What this task involves: Each entry needs to be reproduced verbatim.

Data for processing:
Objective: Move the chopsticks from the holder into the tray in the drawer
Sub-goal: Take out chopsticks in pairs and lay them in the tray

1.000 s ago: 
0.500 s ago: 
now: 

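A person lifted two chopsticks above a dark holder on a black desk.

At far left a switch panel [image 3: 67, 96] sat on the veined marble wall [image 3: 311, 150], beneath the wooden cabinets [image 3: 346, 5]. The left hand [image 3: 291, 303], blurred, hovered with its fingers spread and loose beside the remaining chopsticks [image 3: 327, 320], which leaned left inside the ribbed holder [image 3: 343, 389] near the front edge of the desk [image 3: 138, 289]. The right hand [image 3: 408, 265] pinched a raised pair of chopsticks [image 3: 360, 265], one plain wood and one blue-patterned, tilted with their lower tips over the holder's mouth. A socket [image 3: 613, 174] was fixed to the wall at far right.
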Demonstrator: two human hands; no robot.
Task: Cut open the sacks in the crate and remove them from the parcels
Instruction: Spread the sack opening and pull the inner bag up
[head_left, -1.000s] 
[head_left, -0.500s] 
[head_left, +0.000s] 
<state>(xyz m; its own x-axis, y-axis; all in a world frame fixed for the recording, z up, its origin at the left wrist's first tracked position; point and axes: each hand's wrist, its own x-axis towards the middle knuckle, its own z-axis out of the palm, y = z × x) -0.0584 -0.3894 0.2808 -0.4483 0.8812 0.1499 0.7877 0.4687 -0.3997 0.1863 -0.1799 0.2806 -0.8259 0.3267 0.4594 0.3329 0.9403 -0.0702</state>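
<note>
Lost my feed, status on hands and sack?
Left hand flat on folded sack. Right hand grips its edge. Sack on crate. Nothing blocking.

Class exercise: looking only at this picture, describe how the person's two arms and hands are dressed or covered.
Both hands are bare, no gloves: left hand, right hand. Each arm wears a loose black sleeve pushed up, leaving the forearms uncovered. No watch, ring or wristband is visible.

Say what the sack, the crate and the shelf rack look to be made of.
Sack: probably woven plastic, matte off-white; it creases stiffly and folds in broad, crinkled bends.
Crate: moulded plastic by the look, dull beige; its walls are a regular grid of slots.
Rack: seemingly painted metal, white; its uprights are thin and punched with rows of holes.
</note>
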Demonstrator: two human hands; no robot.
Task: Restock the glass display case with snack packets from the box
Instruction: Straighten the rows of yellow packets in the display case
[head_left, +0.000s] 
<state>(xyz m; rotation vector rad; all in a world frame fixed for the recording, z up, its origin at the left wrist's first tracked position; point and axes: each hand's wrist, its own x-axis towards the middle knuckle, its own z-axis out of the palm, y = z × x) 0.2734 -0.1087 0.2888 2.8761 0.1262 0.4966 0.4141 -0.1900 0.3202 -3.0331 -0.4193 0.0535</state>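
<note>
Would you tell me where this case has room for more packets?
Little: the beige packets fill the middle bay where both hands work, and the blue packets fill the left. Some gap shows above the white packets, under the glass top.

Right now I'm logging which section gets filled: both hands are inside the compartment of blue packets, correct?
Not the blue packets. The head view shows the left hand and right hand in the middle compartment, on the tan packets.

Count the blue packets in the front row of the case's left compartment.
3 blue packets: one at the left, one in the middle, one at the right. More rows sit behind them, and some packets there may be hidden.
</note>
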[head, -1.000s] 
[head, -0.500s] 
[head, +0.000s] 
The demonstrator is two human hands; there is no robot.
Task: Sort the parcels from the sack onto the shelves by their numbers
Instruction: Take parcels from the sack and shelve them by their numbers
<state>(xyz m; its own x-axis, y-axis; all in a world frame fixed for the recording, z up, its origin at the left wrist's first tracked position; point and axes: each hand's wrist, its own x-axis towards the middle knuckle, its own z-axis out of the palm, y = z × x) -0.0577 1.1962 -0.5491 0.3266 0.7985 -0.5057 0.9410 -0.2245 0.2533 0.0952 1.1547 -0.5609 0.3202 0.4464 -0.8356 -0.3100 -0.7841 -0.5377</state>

Response to this exercise:
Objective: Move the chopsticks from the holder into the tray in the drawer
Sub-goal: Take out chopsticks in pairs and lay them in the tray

1.000 s ago: 
0.500 s ago: 
now: 

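A person lifted two chopsticks above a dark holder on a black desk.

At far left a switch panel [image 3: 67, 96] sat on the veined marble wall [image 3: 311, 150], beneath the wooden cabinets [image 3: 346, 5]. The left hand [image 3: 291, 303], blurred, hovered with its fingers spread and loose beside the remaining chopsticks [image 3: 327, 320], which leaned left inside the ribbed holder [image 3: 343, 389] near the front edge of the desk [image 3: 138, 289]. The right hand [image 3: 408, 265] pinched a raised pair of chopsticks [image 3: 360, 265], one plain wood and one blue-patterned, tilted with their lower tips over the holder's mouth. A socket [image 3: 613, 174] was fixed to the wall at far right.
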Demonstrator: two human hands; no robot.
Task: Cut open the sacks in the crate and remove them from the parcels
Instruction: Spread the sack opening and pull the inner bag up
[head_left, -1.000s] 
[head_left, -0.500s] 
[head_left, +0.000s] 
<state>(xyz m; its own x-axis, y-axis; all in a world frame fixed for the recording, z up, its origin at the left wrist's first tracked position; point and axes: each hand's wrist, its own x-axis towards the middle knuckle, its own z-axis out of the palm, y = z × x) -0.0584 -0.3894 0.2808 -0.4483 0.8812 0.1499 0.7877 0.4687 -0.3997 0.1863 -0.1799 0.2806 -0.8259 0.3267 0.4594 0.3329 0.9403 -0.0702</state>
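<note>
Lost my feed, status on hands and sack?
Left hand flat on folded sack. Right hand grips its edge. Sack on crate. Nothing blocking.

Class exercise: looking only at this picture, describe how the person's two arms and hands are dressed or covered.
Both hands are bare, no gloves: left hand, right hand. Each arm wears a loose black sleeve pushed up, leaving the forearms uncovered. No watch, ring or wristband is visible.

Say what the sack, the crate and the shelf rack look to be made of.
Sack: probably woven plastic, matte off-white; it creases stiffly and folds in broad, crinkled bends.
Crate: moulded plastic by the look, dull beige; its walls are a regular grid of slots.
Rack: seemingly painted metal, white; its uprights are thin and punched with rows of holes.
</note>
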Demonstrator: two human hands; no robot.
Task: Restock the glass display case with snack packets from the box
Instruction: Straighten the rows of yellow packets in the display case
[head_left, +0.000s] 
<state>(xyz m; rotation vector rad; all in a world frame fixed for the recording, z up, its origin at the left wrist's first tracked position; point and axes: each hand's wrist, its own x-axis towards the middle knuckle, its own z-axis out of the palm, y = z × x) 0.2734 -0.1087 0.2888 2.8761 0.1262 0.4966 0.4141 -0.1900 0.3202 -3.0331 -0.4193 0.0535</state>
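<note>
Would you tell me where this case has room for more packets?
Little: the beige packets fill the middle bay where both hands work, and the blue packets fill the left. Some gap shows above the white packets, under the glass top.

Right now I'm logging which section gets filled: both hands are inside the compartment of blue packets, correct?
Not the blue packets. The head view shows the left hand and right hand in the middle compartment, on the tan packets.

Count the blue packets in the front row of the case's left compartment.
3 blue packets: one at the left, one in the middle, one at the right. More rows sit behind them, and some packets there may be hidden.
</note>
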[head, -1.000s] 
[head, -0.500s] 
[head, +0.000s] 
The demonstrator is two human hands; there is no robot.
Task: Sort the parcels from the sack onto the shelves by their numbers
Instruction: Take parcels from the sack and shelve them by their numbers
<state>(xyz m; its own x-axis, y-axis; all in a world frame fixed for the recording, z up, its origin at the left wrist's first tracked position; point and axes: each hand's wrist, its own x-axis towards the middle knuckle, its own z-axis out of the palm, y = z × x) -0.0577 1.1962 -0.5491 0.3266 0.7985 -0.5057 0.9410 -0.2245 0.2533 0.0952 1.1547 -0.5609 0.3202 0.4464 -0.8356 -0.3100 -0.7841 -0.5377</state>

Besides this answer, the exercise requires nothing else.